Enfants autochtones âgés de 14 ans et moins

De tous les enfants au Canada

de tous les enfants en famille d’accueil

« Nous sommes tous de bons parents. Nous faisons des erreurs, mais nous méritons d’avoir la chance de former une famille unie. »

C’est ce qui arrive à Cheryl Bruce. Quand elle a accouché de son premier fils, Cheryl l’a tenu dans ses bras un court moment avant qu’on le lui enlève. « Ils nous ont dit, à mon conjoint et à moi, qu’il y avait eu un signalement fait à notre sujet, et que la naissance du bébé était marquée d’un drapeau rouge dans leurs dossiers. Quand j’ai pu sortir de l’hôpital, ils m’ont défendu d’amener mon bébé à la maison. »  Aujourd’hui âgé de six ans, son fils a passé toute sa vie en famille d’accueil.

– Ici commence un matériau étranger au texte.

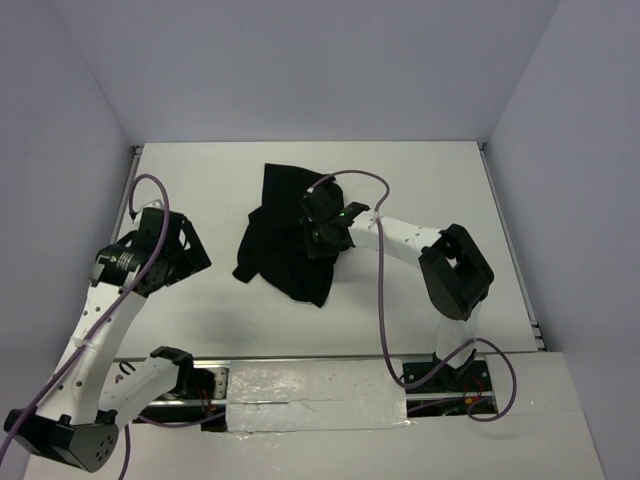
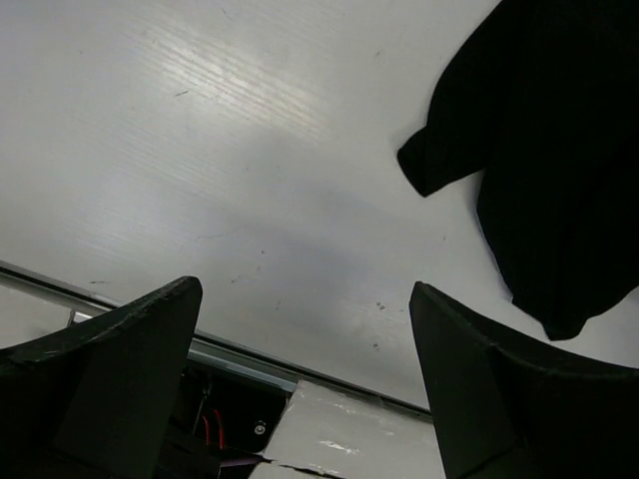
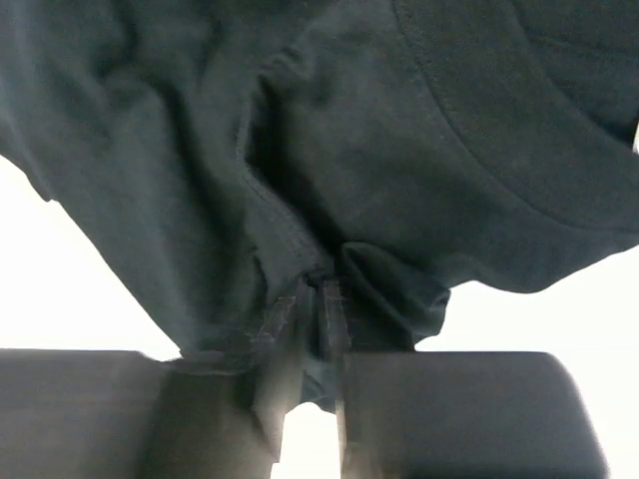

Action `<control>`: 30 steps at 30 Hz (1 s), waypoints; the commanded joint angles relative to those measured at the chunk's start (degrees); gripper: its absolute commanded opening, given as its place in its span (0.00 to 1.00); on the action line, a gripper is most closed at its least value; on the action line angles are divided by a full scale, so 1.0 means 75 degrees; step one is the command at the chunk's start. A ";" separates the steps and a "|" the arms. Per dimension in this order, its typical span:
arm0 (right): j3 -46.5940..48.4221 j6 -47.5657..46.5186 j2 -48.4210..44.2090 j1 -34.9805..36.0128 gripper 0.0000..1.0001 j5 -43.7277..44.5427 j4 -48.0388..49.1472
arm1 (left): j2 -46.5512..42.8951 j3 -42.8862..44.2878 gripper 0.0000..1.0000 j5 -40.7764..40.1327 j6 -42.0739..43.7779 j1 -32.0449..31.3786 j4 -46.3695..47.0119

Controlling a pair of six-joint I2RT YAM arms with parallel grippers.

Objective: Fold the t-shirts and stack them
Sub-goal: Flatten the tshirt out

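Observation:
The black t-shirt (image 1: 285, 235) lies crumpled in the middle of the white table, bunched up under my right gripper (image 1: 322, 238). In the right wrist view my right gripper (image 3: 319, 289) is shut on a fold of the t-shirt (image 3: 200, 150), with cloth draping around the fingers. My left gripper (image 1: 178, 262) is open and empty above the table's left side, apart from the shirt. In the left wrist view my left gripper (image 2: 305, 299) stands with jaws wide apart, and the t-shirt (image 2: 559, 150) lies to its upper right. No white tag shows.
The white table (image 1: 200, 190) is walled at the back and sides. A metal rail and taped panel (image 1: 320, 385) run along the near edge by the arm bases. The rail also shows in the left wrist view (image 2: 240, 354). Purple cables loop over both arms.

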 commanded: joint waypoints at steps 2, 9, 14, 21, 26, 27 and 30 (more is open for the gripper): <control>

Cheryl a aussi perdu la garde de sa fille, née quatre ans plus tard, quand on a découvert qu’elle faisait une dépression post-partum et se soignait avec de la marijuana et de l’alcool. Quelques années plus tard, après un traitement qui lui donnait de bonnes raisons de croire qu’elle avait vaincu sa toxicomanie, Cheryl a quand même perdu la garde de son troisième enfant pour des raisons qu’elle ne comprend pas vraiment.

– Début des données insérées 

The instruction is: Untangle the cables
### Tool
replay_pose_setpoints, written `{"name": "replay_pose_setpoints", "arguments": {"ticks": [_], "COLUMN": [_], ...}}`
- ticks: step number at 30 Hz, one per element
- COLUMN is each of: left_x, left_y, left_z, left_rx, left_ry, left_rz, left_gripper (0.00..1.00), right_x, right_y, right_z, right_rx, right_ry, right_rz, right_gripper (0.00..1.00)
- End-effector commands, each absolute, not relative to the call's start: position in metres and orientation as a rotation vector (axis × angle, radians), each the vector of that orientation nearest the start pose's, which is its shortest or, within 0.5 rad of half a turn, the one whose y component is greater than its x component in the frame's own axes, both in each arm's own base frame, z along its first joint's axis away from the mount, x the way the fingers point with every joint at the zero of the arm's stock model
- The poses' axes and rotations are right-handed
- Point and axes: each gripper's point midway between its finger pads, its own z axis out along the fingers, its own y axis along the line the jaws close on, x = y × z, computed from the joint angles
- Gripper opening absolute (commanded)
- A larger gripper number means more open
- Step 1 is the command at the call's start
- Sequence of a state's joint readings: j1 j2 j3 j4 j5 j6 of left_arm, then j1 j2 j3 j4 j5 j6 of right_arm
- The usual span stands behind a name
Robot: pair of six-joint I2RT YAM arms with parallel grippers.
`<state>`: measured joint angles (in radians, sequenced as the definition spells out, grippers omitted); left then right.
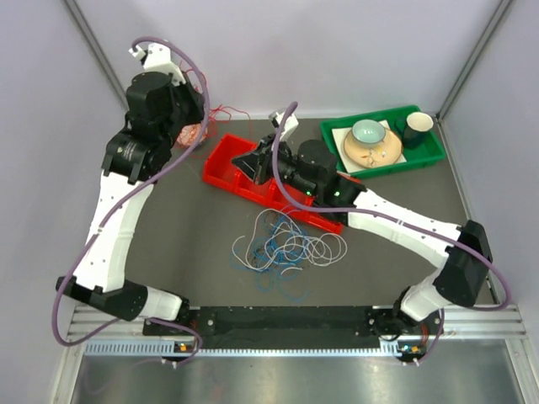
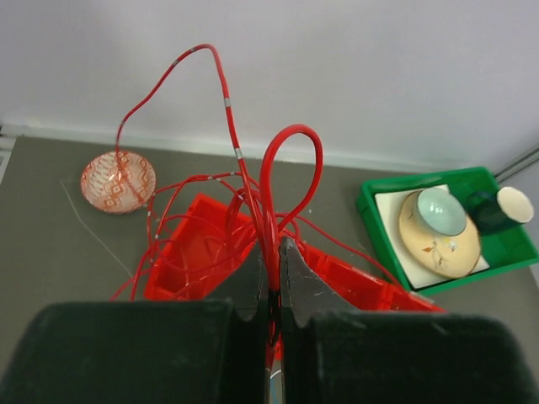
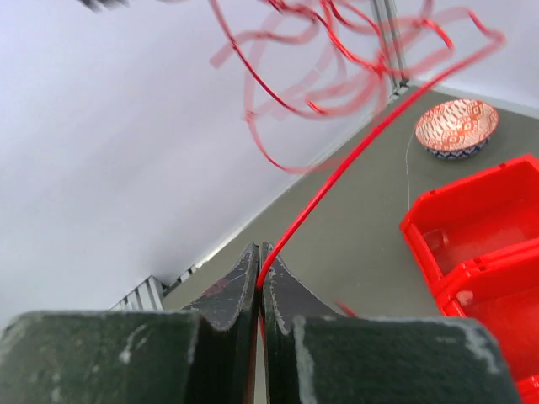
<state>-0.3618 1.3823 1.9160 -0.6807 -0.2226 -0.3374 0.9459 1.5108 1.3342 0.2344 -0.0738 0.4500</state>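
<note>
Bare tabletop (image 1: pixel 177 244) lies open left of the loose cables (image 1: pixel 290 246), and another free stretch runs right of them, under my right arm (image 1: pixel 396 223). The red tray (image 1: pixel 221 168) blocks the middle, the green tray (image 1: pixel 421 160) fills the far right corner, and the patterned bowl (image 2: pixel 118 181) stands near the far wall. Loops of red cable (image 2: pixel 290 139) crowd the air between my left gripper (image 2: pixel 271 252) and my right gripper (image 3: pixel 258 257), both pinched tight on it.

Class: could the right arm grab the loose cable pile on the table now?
Probably not yet: the right gripper is shut on a red cable; the pile itself lies uncovered.
</note>
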Motion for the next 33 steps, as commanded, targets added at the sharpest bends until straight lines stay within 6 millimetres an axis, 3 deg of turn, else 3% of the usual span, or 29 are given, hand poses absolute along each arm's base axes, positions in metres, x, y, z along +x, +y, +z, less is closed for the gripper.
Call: {"name": "replay_pose_setpoints", "arguments": {"ticks": [1,3,5,6,8,12,17,21,26,33], "left_x": [0.391,0.402,0.415,0.420,0.436,0.464,0.497,0.511,0.524,0.525], "left_y": [-0.110,-0.107,-0.105,-0.108,-0.111,-0.129,-0.150,-0.161,-0.158,-0.132], "left_z": [0.464,0.450,0.433,0.426,0.406,0.365,0.313,0.279,0.248,0.219], "left_rx": [-0.167,-0.175,-0.188,-0.189,-0.200,-0.216,-0.234,-0.262,-0.331,-0.442], "left_ry": [1.718,1.746,1.788,1.802,1.833,1.919,2.025,2.089,2.138,2.170], "left_rz": [-0.324,-0.321,-0.328,-0.355,-0.377,-0.491,-0.603,-0.674,-0.705,-0.665], "left_gripper": [0.00,0.00,0.00,0.00,0.00,0.00,0.00,0.00,0.00,0.00], "right_x": [0.288,0.301,0.322,0.329,0.349,0.369,0.376,0.377,0.383,0.383], "right_y": [0.438,0.438,0.439,0.440,0.441,0.443,0.437,0.424,0.412,0.410], "right_z": [0.374,0.377,0.360,0.367,0.351,0.341,0.329,0.318,0.312,0.307], "right_rx": [-0.455,-0.427,-0.399,-0.383,-0.347,-0.310,-0.299,-0.290,-0.273,-0.272], "right_ry": [1.540,1.542,1.595,1.590,1.632,1.671,1.713,1.739,1.752,1.760], "right_rz": [1.131,1.126,1.097,1.100,1.093,1.114,1.113,1.092,1.066,1.065], "right_gripper": [0.00,0.00,0.00,0.00,0.00,0.00,0.00,0.00,0.00,0.00]}}
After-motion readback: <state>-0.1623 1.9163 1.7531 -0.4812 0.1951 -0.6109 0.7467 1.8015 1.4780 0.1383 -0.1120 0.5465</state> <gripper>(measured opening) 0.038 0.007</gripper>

« On m’a pris tous mes enfants à cause de mon passé », dit Cheryl, qui est aujourd’hui déterminée à en récupérer la garde. Cheryl fait une thérapie, assiste à des réunions des Alcooliques Anonymes, écrit un livre et veut devenir travailleuse sociale.

Cheryl ne fait pas confiance au système qui est supposément là pour protéger ses enfants. Qui pourrait la blâmer quand on sait que ce même système est en grande partie responsable de son passé chaotique? Elle veut se battre jusqu’au bout. Elle lance un message dans le livre qu’elle écrit : « Nous sommes tous de bons parents. Nous faisons des erreurs, mais nous méritons d’avoir la chance de former une famille unie. Trop de familles perdent tout espoir. Il faut maintenant aider les jeunes parents en leur offrant du soutien et des occasions d’avancer et non en multipliant les obstacles. »

En janvier 2016, le Tribunal canadien des droits de la personne a rendu une décision historique dans ce qu’on appelle communément « l’affaire de l’aide à l’enfance des Premières Nations ».  Le Tribunal a statué que le manque de services d’aide à l’enfance et de soutien aux familles vivant dans les réserves constituait de la discrimination. La Commission canadienne des droits de la personne a défendu l’intérêt public dans cette affaire. Tout au long de l’année 2016, la Commission a servi d’intermédiaire entre les parties et a incité toutes les personnes concernées à collaborer pour faire en sorte que la décision du Tribunal soit respectée de façon réaliste et constructive.